Right in the middle of it, Mr. Whitney came in and asked him if he wouldn't come up to speak to the Bond Club in New York City. And he said, "Who is the Bond Club?"
"Well," Mr. Whitney said, "it is a group of people who deal in bonds and investments and who are financial experts. As a prerequisite to membership you have to have a good financial statement--$1 million or more. We would like to hear you and we would like to invite you."
This fellow was testifying before Mr. Rayburn's committee, and he kind of wanted to ingratiate himself anyway. So Mr. Rayburn, very much to his surprise, said yes, he would accept the invitation.
The fellow who extended the invitation was almost sorry that he had ever asked him, because he did not think he would accept. But Mr. Rayburn went up there, and the fellow was a little embarrassed in front of all of these millionaires to introduce this sandy land farmer from Texas who had put all of these reforms through--called it "death sentence," you remember, on holding companies, and they were going to ruin all of the power companies and destroy everything.
So he got up to introduce Mr. Rayburn, and he said, "Fellows, I invited this man to come up here. I don't know why he came. But here he is, Sam Rayburn," and that was the only introduction they gave him.
That is more than you all gave me today. I just had to get up here and talk!
Mr. Rayburn got up and said, "I came up for two reasons. If you don't know why I came, I want to tell you." He said, "All of my life I have been poor. I have just a modicum of wealth, and I have accumulated a little, and I have worked mighty hard for it and have saved it. I haven't married, I've saved every penny I had. I haven't spent it on my family, but I have never yet been able to acquire a million dollars. I wanted to come up and associate with all of you fellows who have been successful, and just hope that a little bit of it would rub off On me.
"So that is the first reason I came."
And he said, "The next reason I came was to show you I ain't scared of you!"
So I really have three reasons for coming up here today. I want to associate with you and learn things from you, and ask you to help your Government and to counsel with us and give us all of the advice you can. Because we need it.
Second, I want to commend you for the contribution you have made to your Government during these 10 months when we have had a real critical period on our hands.
I don't know how much longer I will be there--you may change in November. But I want to ask you to help whoever is President, because it is an awesome responsibility to carry the weight of 190 million people and their future on your shoulders. And no man ever occupied that office--there have been 35 of them--that didn't do his dead level best. I never have seen a one that I thought ran on a platform of doing what he thought was wrong. They all do what they think is right, but sometimes they make mistakes, and they need your judgment.

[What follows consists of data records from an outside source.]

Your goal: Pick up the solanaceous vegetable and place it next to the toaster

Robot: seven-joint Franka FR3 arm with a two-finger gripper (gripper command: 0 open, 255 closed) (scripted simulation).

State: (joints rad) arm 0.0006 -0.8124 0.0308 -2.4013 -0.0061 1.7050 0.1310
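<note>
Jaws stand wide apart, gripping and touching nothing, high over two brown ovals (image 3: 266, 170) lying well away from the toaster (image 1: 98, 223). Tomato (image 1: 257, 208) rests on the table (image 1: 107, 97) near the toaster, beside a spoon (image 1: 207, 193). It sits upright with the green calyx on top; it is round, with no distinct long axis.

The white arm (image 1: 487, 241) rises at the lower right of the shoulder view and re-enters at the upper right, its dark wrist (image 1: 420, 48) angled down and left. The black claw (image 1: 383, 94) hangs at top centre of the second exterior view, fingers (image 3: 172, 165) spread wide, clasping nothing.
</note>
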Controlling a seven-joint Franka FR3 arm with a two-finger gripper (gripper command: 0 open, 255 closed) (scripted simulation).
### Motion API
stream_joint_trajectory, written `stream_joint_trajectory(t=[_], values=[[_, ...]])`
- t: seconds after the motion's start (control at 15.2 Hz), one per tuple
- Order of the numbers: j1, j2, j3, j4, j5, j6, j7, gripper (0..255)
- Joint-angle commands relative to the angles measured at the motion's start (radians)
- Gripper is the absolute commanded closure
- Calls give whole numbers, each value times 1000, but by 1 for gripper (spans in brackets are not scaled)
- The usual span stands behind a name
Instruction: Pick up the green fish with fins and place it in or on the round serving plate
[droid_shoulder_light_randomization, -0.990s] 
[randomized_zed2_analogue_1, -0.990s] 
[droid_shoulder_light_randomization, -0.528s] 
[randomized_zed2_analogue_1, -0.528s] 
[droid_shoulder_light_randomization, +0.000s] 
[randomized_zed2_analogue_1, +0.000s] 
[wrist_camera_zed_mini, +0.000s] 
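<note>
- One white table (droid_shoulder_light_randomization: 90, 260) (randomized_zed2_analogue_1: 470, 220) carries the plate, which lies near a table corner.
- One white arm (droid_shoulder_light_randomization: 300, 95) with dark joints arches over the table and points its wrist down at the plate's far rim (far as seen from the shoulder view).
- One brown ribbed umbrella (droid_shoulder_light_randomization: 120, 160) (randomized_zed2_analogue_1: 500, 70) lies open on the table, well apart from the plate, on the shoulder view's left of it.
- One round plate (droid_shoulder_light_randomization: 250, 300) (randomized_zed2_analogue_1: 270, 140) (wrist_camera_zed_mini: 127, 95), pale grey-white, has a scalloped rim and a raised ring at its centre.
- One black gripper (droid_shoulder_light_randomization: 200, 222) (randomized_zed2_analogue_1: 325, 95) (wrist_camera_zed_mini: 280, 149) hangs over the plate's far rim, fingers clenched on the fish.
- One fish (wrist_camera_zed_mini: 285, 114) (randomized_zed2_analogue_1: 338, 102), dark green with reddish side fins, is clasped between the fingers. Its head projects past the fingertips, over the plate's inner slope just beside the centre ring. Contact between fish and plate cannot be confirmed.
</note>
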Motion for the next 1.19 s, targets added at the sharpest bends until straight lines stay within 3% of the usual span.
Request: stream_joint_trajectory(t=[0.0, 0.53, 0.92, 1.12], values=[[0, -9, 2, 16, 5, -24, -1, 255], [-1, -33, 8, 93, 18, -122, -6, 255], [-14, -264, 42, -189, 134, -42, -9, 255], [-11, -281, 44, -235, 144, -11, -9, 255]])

Finally, I want to tell you that I appreciate what you have done for me, and with me, and most of all for your Government, for your country, regardless of your religion, or your party, or where you live. And finally, I just wanted all of you to know I wasn't scared of you.
Note: The President spoke on the terrace at Constitution Plaza in Hartford, Conn., where a group of business, industrial, and civic leaders were awaiting him following his remarks at the Hartford Times Building (Item 603). He was greeted by J. Doyle DeWitt, president of the Travelers Insurance Companies, and by the insurance firm's vice president, Roger C. Wilkins, who presented him with a Charter Oak Leadership Medal.